Honda Acty, The Best Truck Ever

Honda Acty microtruck is even smaller than my Honda Insight!

The Honda Acty is the best truck ever built. Why? Because it's dangerous. And danger means excitement!

A friend of our family imported a fleet of Honda Actys for his business, which requires drivers to sit on the right-hand side of the vehicle. My dad brought the fleet back for him, this one with the cutest baby crane you ever saw! Unfortunately, none of the fleet were Acty Dumps (quite possibly the best name for a truck ever).

In North America the Acty is out of place.
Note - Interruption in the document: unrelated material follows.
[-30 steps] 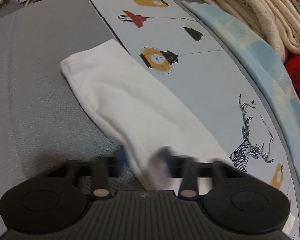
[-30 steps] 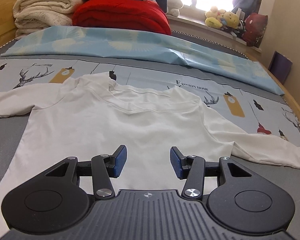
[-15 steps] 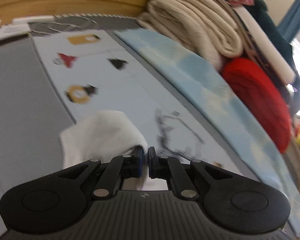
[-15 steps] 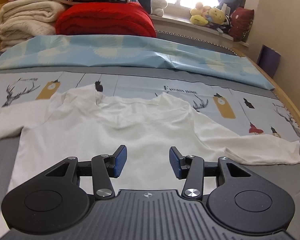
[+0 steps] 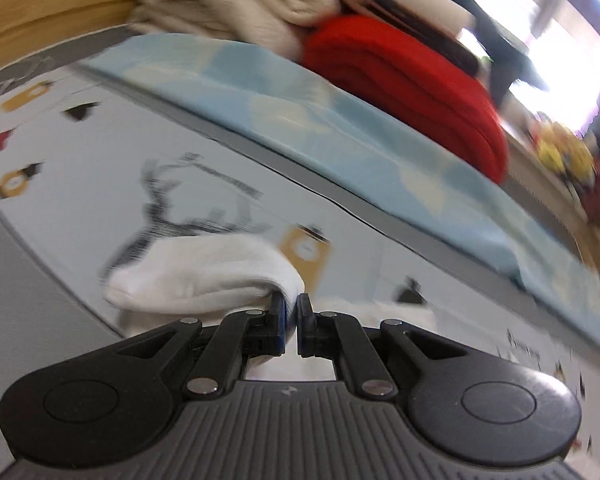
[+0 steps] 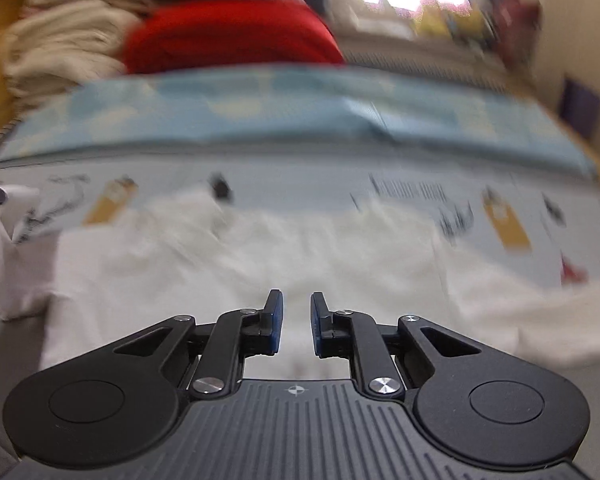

It's a Kei class truck, built to meet the requirements of the Japanese government as they combat their crowded roadways and polluted air. In Tokyo (and probably other cities) you must have a registered parking space before you're allowed to own a vehicle. However, the Kei class vehicles let you around that rule because of their tininess.

Right hand drive is boring for postal workers, but exciting for regular shmoes like me.Kei class vehicles are built to specific, itsy-bitsy dimensions with a maximum engine size of 660 cc. This 3-cylinder engine has a top speed of 110 kph, which means it's legal on Ontario's 400 series highways. However, after bouncing around on city streets at breakneck speeds of 60 kph, that idea utterly frightens me.

With a mere 1 inch of metal separating me from the world, the Acty was like driving a skateboard. Manoeuvrability is astonishing, but concentration is important. Almost everything is reversed from what we are used to. At first I used the wipers to signal my turns and grabbed the door when I wanted to shift. Strange how the brain works.

If you want some excitement in your life but skydiving, blind dates and volunteering for medical experiments scare you a bit too much, find a Japanese micro truck and take it around the block. If you're not smiling as you fumble around with the shifter and signals, go back inside. You are destined for a boring life.